Challenges in calculating Green GDP
There is not sufficient micro level data on natural capital. For this, the inter-ministerial group is looking into solutions to bridge the data deficit.
For example, there is no information on issues such as the total volume of surface water or the different sectors where water is used and the quantum used.
Natural Capital is the world’s stocks of natural assets which include geology, soil, air, water and all living things. It is from this capital that humans derive a wide range of services, often called ecosystem services, which make human life possible.
The calculation of Green GDP is a complex process and hence there is a need for enhanced budgetary allocation to bridge the data gaps.
Also, the externalities of economic growth which are not factored into conventional GDP numbers have a massive monetary value.
In 2013, a World Bank study estimated that due to air pollution, India suffered a loss of over $550 billion, or 8.5% of GDP.
Similarly, there are economic costs of water pollution and land degradation which will add more to deteriorating numbers.

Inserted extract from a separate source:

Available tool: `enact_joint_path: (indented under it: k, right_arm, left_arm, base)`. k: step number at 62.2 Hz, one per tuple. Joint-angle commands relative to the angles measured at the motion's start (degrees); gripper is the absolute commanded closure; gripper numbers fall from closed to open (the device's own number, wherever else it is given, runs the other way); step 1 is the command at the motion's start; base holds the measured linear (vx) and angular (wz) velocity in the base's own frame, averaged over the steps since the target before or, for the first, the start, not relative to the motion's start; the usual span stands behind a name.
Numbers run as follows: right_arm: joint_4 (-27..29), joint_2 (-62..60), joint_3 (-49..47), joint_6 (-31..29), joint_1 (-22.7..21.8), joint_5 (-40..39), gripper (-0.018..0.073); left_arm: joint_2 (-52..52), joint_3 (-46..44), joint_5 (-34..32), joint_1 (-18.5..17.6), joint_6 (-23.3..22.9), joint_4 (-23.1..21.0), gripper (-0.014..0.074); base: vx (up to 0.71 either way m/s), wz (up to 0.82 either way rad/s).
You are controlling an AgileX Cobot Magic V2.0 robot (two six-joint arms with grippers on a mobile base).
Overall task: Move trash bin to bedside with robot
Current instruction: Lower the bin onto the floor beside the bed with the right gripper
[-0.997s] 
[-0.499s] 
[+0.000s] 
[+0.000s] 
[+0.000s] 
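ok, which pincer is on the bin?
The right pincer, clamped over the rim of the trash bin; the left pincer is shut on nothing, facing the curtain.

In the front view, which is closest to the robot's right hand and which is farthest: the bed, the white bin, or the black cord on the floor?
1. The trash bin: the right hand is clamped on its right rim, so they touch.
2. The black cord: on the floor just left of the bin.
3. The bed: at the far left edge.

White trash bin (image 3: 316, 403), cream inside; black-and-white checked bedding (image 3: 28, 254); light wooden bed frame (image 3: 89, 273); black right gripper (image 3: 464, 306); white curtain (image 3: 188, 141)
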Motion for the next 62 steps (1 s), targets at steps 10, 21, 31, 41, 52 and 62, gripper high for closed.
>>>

India is one of the largest importers of products such as fossil fuels whose sustainability is not known in future. Yet, the pollution cost by it is not included in the GDP and in long term, this has direct impact on economy.
Another report of WWF- ‘Living Planet’- finds that 25% of India’s total land is undergoing desertification, while 32% is facing degradation. This is bound to have a direct impact on the future food production capacity of India’s agrarian economy as there could be a loss of 10-40% in crop production by end of century.
China and Norway had already started experiments with Green accounting. However, China dropped it in 2007 (started in 2004) after it realised that factoring in environmental costs had a significant impact on the country’s perceived “economic growth”.
There is a need of comprehensive and macroeconomic indicator which is consistent with the concept of sustainable development as GDP is mistakenly considered as primary indicator of well-being whereas it is the Green GDP that is more accurate indicator or measure of societal well-being.
The Green GDP accounting has to make efforts across the world to factor in environmental and social costs. If such is not the case, then this method won’t be successful as no country wants drop in the growth figures.
Connecting the dots:
What do you understand by Green GDP? How is it calculated? What are the challenges pertaining to implementing ‘Green GDP’ for a nation? Examine.
The recent climate change agreement has brought back the focus on ‘Green GDP’ which India wants to experiment with. Critically analyse the need for Green GDP and its significance with respect to India’s economy.